- **What is required**:
Below are records; work out how many of their lines contain "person" and give only that number.
++++
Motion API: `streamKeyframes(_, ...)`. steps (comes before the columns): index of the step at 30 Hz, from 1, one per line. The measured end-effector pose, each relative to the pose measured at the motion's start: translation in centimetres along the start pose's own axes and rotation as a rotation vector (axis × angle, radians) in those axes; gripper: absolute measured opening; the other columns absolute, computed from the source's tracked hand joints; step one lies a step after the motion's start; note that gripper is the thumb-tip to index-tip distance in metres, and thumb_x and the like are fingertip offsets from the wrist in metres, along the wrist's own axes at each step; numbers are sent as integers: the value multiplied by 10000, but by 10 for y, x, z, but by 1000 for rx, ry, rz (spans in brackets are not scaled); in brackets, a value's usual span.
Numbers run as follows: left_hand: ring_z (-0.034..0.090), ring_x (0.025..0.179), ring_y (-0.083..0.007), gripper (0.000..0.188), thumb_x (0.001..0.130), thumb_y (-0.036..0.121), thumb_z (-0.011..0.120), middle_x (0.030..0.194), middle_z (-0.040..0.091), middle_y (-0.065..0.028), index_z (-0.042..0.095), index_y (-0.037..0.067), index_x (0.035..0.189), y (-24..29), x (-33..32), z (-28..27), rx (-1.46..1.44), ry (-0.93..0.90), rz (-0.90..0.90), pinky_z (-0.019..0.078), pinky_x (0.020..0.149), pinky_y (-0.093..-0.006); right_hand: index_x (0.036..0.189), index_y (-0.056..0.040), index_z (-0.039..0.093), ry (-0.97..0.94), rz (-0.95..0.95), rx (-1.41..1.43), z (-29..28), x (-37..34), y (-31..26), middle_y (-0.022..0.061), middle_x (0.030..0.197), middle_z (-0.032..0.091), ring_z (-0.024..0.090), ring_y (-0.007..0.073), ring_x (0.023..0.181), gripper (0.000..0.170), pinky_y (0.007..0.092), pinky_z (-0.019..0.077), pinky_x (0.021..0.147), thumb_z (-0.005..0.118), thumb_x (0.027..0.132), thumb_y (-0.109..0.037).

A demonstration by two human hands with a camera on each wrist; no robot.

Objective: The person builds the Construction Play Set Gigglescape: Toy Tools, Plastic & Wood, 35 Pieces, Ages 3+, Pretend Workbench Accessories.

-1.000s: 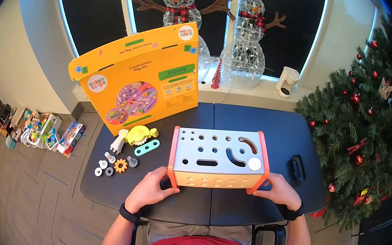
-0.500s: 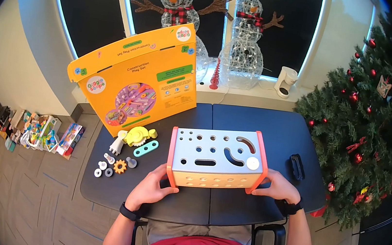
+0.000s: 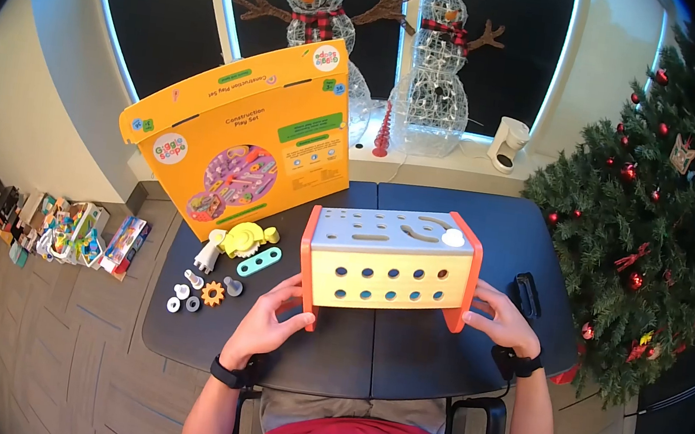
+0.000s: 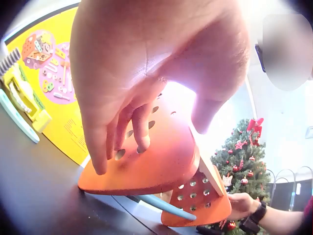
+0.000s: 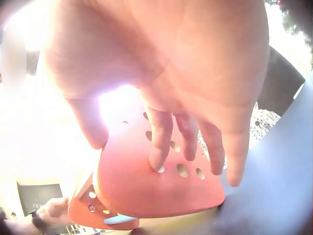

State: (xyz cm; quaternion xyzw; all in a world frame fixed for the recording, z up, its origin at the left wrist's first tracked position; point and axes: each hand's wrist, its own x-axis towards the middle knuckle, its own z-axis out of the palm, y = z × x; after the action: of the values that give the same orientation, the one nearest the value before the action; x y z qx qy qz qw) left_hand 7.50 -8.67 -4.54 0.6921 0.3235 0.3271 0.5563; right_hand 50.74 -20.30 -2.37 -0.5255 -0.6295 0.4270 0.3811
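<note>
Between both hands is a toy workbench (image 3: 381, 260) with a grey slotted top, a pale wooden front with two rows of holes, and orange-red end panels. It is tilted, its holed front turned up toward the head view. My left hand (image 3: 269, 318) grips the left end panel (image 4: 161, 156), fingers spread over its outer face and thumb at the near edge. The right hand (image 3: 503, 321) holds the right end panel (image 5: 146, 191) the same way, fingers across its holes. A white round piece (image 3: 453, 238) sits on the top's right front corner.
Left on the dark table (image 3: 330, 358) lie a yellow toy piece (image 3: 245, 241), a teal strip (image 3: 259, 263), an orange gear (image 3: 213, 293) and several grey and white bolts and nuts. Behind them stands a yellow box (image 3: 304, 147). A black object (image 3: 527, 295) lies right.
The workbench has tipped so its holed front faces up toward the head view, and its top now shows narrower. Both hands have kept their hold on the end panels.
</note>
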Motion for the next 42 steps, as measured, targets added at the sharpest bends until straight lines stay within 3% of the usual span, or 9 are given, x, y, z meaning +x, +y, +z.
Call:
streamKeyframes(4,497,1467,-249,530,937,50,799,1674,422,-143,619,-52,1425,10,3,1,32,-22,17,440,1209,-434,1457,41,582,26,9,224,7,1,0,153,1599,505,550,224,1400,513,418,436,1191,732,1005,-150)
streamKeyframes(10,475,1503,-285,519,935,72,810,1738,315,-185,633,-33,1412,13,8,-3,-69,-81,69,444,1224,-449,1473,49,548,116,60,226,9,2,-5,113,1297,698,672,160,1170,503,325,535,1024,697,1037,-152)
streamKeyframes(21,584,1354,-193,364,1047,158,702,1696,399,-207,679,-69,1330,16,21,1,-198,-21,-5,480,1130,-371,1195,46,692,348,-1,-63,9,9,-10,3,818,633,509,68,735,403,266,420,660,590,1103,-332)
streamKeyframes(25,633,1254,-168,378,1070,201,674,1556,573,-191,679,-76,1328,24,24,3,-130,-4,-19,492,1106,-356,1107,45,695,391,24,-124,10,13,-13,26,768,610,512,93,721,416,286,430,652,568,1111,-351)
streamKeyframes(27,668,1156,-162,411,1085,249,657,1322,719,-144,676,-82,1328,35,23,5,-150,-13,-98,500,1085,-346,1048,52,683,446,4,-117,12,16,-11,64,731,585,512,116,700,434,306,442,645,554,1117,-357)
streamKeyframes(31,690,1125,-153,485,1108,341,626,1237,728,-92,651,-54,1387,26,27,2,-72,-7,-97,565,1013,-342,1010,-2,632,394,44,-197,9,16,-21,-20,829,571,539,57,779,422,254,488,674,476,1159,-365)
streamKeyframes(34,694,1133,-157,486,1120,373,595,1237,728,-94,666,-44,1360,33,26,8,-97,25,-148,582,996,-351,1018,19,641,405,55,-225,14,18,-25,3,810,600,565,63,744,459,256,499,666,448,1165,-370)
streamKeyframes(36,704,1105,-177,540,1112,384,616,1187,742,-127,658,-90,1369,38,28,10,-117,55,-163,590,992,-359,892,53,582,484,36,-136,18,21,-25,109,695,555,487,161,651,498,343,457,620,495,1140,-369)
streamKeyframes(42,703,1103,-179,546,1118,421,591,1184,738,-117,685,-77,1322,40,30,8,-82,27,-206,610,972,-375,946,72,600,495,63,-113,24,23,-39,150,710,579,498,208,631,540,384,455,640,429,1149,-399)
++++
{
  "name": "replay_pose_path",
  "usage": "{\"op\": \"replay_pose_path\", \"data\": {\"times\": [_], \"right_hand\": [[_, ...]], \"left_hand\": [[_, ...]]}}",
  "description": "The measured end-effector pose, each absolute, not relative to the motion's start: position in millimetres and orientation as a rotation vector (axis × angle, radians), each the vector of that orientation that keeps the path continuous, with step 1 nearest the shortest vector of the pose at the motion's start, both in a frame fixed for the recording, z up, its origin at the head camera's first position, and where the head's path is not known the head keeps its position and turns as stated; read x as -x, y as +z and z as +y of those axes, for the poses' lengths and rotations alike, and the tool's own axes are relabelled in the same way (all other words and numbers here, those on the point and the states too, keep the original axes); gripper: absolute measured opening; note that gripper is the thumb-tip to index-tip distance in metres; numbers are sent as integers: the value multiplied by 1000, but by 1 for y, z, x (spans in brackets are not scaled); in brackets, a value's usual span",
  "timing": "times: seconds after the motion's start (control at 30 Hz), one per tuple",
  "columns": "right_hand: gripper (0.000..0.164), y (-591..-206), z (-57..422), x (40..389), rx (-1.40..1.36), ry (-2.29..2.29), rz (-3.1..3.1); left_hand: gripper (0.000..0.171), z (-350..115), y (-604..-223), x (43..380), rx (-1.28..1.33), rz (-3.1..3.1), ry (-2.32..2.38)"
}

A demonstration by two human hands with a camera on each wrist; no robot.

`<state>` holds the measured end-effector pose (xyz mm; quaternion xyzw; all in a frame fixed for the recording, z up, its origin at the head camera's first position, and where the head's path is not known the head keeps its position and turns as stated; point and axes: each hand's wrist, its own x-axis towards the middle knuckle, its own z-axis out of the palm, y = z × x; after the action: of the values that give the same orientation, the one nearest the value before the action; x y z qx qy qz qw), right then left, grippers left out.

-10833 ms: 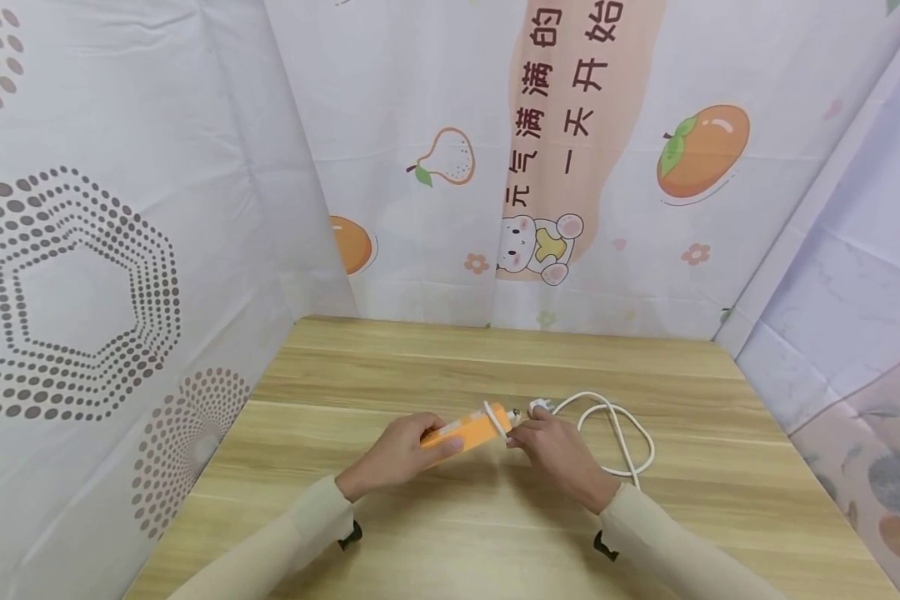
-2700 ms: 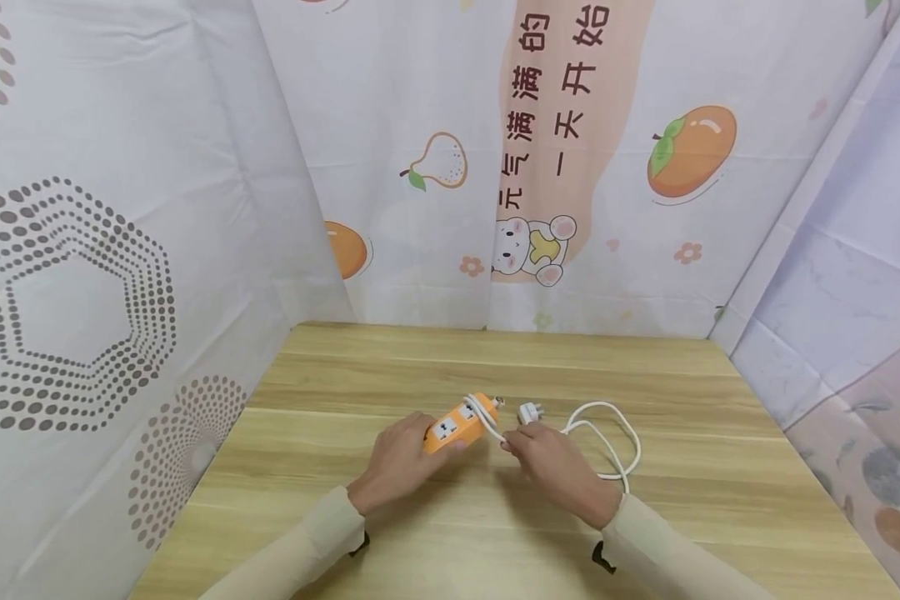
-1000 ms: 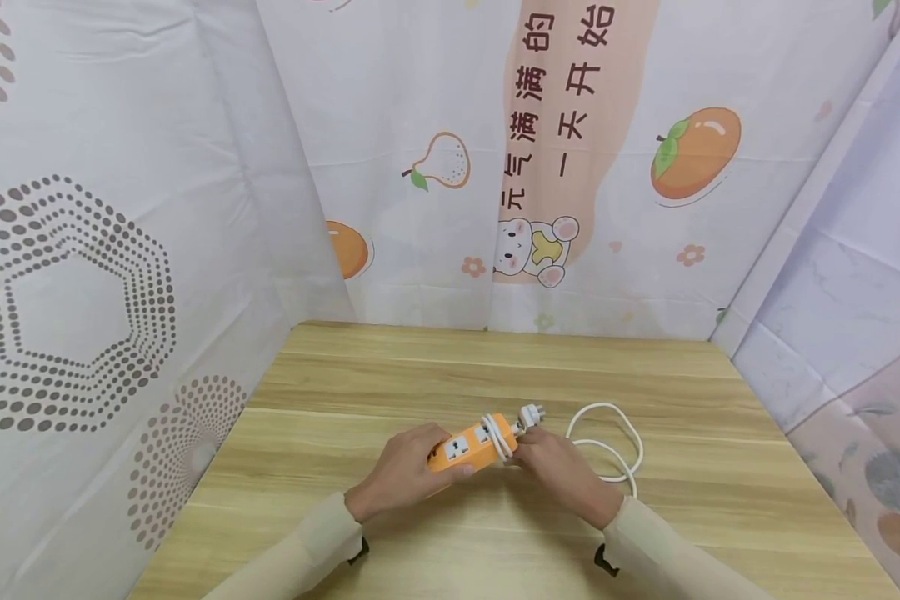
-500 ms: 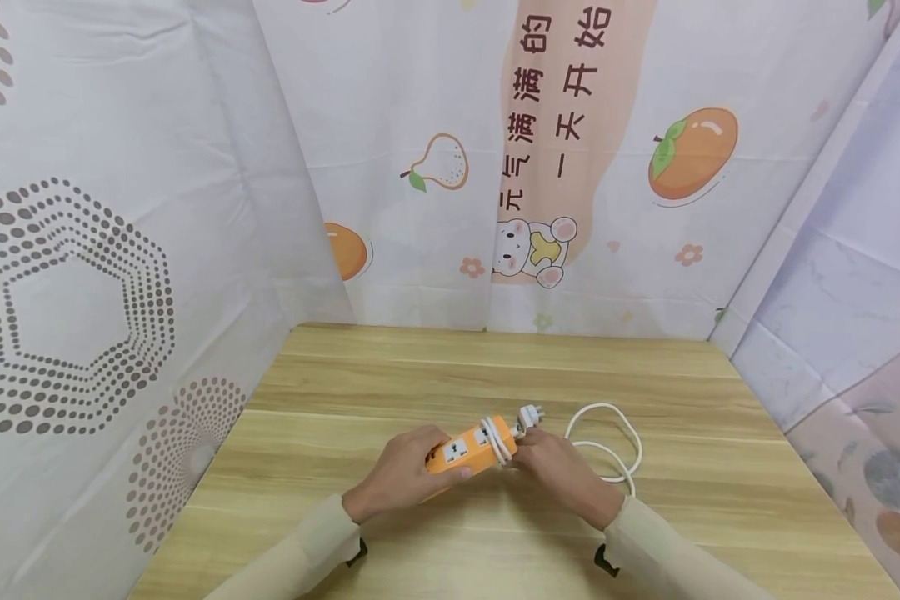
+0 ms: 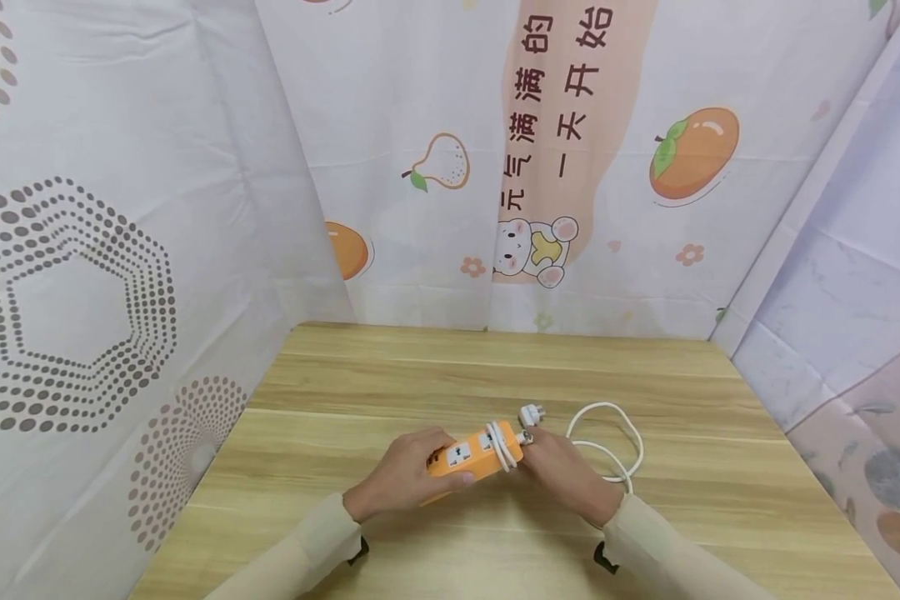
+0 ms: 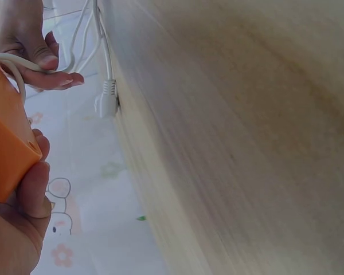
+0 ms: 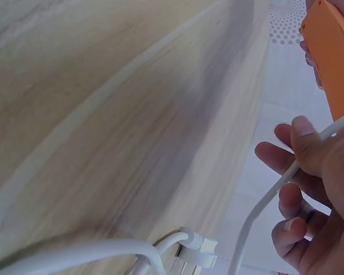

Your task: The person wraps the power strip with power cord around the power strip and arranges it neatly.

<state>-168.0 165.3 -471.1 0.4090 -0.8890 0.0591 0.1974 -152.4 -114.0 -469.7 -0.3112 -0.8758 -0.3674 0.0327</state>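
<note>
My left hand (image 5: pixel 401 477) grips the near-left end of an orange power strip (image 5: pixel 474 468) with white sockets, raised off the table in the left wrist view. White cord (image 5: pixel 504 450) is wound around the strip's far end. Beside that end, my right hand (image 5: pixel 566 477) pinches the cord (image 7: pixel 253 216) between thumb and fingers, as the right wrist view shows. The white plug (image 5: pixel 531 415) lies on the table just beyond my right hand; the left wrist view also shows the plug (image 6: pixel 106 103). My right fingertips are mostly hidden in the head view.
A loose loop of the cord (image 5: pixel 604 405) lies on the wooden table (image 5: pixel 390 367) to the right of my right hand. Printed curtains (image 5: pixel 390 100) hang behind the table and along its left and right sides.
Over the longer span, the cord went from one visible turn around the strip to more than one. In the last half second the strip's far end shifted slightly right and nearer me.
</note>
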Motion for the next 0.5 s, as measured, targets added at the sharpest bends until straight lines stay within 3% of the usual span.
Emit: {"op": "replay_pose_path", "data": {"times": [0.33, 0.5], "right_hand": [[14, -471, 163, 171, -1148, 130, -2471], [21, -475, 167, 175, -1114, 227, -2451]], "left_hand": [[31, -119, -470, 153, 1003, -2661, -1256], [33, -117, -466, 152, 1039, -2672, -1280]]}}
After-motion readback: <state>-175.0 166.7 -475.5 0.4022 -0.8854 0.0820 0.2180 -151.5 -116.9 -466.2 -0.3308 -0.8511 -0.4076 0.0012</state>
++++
- **Task answer**:
2